Comments (23)
I'm still not totally clear on what's involved for a fix here, but I'll add some of the info that's come up in discussions thus far.
from galois.
@darthscsi is there somewhere we can see the patch you put together on top of gcc 4.8 back when you were working on this?
from galois.
It seems like we're facing something similar to scylladb/seastar#73. There they ran up against two locks: one in libstdc++ and one in libc. See https://gcc.gnu.org/bugzilla/show_bug.cgi?id=68297 (resolved) and https://gcc.gnu.org/bugzilla/show_bug.cgi?id=71744 (still not resolved) respectively. They worked out a workaround in https://github.com/scylladb/seastar/blob/master/src/core/exception_hacks.cc for the second issue, but it's not clear to me whether we can reliably work around the second issue like they did.
from galois.
Some other maybe plausible options: unwinding the stack ourselves. I discussed this today with @arthurp and it seems doable using __gxx_personality_v0 (https://itanium-cxx-abi.github.io/cxx-abi/abi-eh.html#base-personality), but we may end up needing to make API calls that still aquire internal locks. In other words, it's possible to do this in a relatively reliable way, but it may or may not actually fix the problem depending on the exact code paths involved. One TODO item is to look at performance with recent clang/gcc and see where we're actually seeing the performance hit and then trace through the different calls that happen during stack unwinding to see which pieces we need to switch out.
from galois.
Related question: do libc++ and libcxxabi work around this in some more intelligent way or do we need to worry about them too. Performance numbers are needed for this as well.
from galois.
Another useful side note: we could probably use libunwind if we do end up needing to unroll the stack ourselves.
from galois.
For reference: a reasonable summary of how to customize exception handling:
from galois.
from galois.
If the only issue is dlopen/dlclose locks then maybe it would be possible to make a version of traversal that is just the same as usual, but uses a version of ELF header traversal which is scalable or aggressive thread local caching. These would provide some kind of "eventually consistent" dlopen/dlclose semantics, but that might well be acceptable. If it is not, it might be possible to use an extremely biased reader-writer lock, so that the fast path (where no dlopen/dlclose occured) is very fast, but the dlopen/dlclose case is very slow.
from galois.
Okay, I just reread the discussion on the two GNU issues. It looks like the only remaining roadblock to scalable stack unwinding is the lock in dl_iterate_phdr
discussed in https://gcc.gnu.org/bugzilla/show_bug.cgi?id=71744. They already patched libgcc so the main issue isn't present there anymore.
from galois.
If anyone's curions, here's the backtrace showing how that function gets called...

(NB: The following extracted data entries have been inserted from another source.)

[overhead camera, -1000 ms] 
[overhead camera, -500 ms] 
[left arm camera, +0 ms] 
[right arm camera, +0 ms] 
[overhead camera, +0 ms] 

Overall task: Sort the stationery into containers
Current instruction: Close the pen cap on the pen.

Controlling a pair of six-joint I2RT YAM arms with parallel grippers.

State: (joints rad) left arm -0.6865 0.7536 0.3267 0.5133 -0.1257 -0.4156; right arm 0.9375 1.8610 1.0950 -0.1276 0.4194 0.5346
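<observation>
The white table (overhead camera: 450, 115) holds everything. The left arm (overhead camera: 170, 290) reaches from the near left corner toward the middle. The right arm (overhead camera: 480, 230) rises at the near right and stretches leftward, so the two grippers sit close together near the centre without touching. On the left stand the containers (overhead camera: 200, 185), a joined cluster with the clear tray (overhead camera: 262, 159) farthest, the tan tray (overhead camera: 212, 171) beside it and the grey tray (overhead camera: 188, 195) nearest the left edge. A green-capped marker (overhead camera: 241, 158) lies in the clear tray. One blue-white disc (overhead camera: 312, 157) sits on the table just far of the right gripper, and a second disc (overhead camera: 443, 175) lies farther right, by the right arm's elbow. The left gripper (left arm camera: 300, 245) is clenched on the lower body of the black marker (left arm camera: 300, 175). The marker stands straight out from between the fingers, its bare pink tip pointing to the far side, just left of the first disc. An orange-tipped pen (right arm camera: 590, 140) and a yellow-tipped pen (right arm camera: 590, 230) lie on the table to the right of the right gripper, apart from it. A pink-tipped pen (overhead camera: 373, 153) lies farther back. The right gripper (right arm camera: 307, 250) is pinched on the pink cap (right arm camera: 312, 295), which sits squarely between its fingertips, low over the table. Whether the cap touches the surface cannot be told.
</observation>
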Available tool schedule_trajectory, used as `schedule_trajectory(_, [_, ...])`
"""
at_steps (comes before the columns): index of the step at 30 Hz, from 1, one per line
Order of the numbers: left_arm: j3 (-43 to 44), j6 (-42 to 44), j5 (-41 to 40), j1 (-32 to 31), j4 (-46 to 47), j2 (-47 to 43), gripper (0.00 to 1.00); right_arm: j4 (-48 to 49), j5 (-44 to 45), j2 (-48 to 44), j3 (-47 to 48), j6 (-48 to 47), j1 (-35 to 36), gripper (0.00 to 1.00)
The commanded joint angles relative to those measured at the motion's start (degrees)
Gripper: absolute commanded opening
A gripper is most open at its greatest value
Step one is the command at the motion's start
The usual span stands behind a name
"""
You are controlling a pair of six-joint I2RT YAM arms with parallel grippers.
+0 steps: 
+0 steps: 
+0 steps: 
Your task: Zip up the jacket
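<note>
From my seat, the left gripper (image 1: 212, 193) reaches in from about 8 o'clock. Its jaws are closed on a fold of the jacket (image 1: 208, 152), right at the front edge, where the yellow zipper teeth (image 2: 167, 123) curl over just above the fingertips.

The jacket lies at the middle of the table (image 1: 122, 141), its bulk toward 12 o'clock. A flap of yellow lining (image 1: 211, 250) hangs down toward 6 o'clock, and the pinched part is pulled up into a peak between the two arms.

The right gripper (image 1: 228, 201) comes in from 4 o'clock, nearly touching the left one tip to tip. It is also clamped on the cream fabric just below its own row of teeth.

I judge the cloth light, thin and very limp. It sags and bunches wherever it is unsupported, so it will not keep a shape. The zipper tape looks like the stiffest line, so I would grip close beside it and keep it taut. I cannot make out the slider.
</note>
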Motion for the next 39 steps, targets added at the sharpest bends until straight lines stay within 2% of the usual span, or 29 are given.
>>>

Thread 0x7ffff In: dl_iterate_phdr Line: ?? PC: 0x7ffff6a12080
#1 0x00007ffff6cb57d1 in _Unwind_Find_FDE (pc=0x7ffff6cb361d <_Unwind_RaiseException+61>, bases=bases@entry=0x7fffffffbba8)
at /opt/apps/ossw/sourcesdir/gcc/gcc-8.1.0/libgcc/unwind-dw2-fde-dip.c:469
#2 0x00007ffff6cb1fa8 in uw_frame_state_for (context=context@entry=0x7fffffffbb00, fs=fs@entry=0x7fffffffb950) at /opt/apps/ossw/sourcesdir/gcc/gcc-8.1.0/libgcc/unwind-dw2.c:1257
#3 0x00007ffff6cb3120 in uw_init_context_1 () at /opt/apps/ossw/sourcesdir/gcc/gcc-8.1.0/libgcc/unwind-dw2.c:1586
#4 0x00007ffff6cb361e in _Unwind_RaiseException (exc=exc@entry=0x65d5a0) at /opt/apps/ossw/sourcesdir/gcc/gcc-8.1.0/libgcc/unwind.inc:93
#5 0x00007ffff724ec36 in __cxxabiv1::__cxa_throw (obj=<optimized out>, tinfo=0x42b878 <typeinfo for galois::runtime::ConflictFlag>, dest=0x0)
at /opt/apps/ossw/sourcesdir/gcc/gcc-8.1.0/libstdc++-v3/libsupc++/eh_throw.cc:90
#6 0x0000000000415e90 in galois::runtime::signalConflict (lockable=<optimized out>) at /h1/ian/Galois/libgalois/src/Context.cpp:49
#7 0x0000000000415f5f in galois::runtime::SimpleRuntimeContext::acquire (this=0x7ffff6cb4560 <_Unwind_IteratePhdrCallback>, lockable=0x7fffffffb860, m=galois::UNPROTECTED)
at /h1/ian/Galois/libgalois/src/Context.cpp:109
from galois.
Similar backtrace when using libc++
#0 0x00007ffff6885080 in dl_iterate_phdr () from /lib64/libc.so.6
#1 0x00007ffff6b287d1 in _Unwind_Find_FDE (pc=0x7ffff6b2661d <_Unwind_RaiseException+61>, bases=bases@entry=0x7fffffffbc28)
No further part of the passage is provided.